## Brief
Output all of the data below exactly as given.

[Collected data — start]

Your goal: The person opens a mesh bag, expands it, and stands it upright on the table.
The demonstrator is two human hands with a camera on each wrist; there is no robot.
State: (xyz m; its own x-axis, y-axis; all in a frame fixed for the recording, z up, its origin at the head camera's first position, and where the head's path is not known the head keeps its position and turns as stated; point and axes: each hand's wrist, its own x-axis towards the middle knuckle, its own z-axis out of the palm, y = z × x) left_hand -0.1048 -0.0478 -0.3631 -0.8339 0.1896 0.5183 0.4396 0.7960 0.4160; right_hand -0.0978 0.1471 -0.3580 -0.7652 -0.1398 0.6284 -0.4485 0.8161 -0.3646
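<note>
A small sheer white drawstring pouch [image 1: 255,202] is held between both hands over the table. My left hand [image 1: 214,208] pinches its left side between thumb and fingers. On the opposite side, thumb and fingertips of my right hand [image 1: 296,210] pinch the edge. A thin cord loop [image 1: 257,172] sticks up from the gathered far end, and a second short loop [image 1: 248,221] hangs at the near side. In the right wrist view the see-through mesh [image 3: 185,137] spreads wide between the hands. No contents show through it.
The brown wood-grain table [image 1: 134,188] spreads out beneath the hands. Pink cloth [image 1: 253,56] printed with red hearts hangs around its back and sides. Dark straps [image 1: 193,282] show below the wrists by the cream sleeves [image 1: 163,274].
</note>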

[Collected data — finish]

## Finished exercise
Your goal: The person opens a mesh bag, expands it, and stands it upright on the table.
The demonstrator is two human hands with a camera on each wrist; there is no robot.
State: (xyz m; its own x-axis, y-axis; all in a frame fixed for the recording, z up, its origin at the head camera's first position, and where the head's path is not known the head keeps its position and turns as stated; point and axes: each hand's wrist, its own x-axis towards the middle knuckle, its own z-axis out of the palm, y = z × x) left_hand -0.1048 -0.0478 -0.3631 -0.8339 0.1896 0.5183 0.4396 0.7960 0.4160; right_hand -0.0978 0.1471 -0.3580 -0.7652 -0.1398 0.6284 -0.4485 0.8161 -0.3646
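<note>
A small sheer white drawstring pouch [image 1: 255,202] is held between both hands over the table. My left hand [image 1: 214,208] pinches its left side between thumb and fingers. On the opposite side, thumb and fingertips of my right hand [image 1: 296,210] pinch the edge. A thin cord loop [image 1: 257,172] sticks up from the gathered far end, and a second short loop [image 1: 248,221] hangs at the near side. In the right wrist view the see-through mesh [image 3: 185,137] spreads wide between the hands. No contents show through it.
The brown wood-grain table [image 1: 134,188] spreads out beneath the hands. Pink cloth [image 1: 253,56] printed with red hearts hangs around its back and sides. Dark straps [image 1: 193,282] show below the wrists by the cream sleeves [image 1: 163,274].
</note>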

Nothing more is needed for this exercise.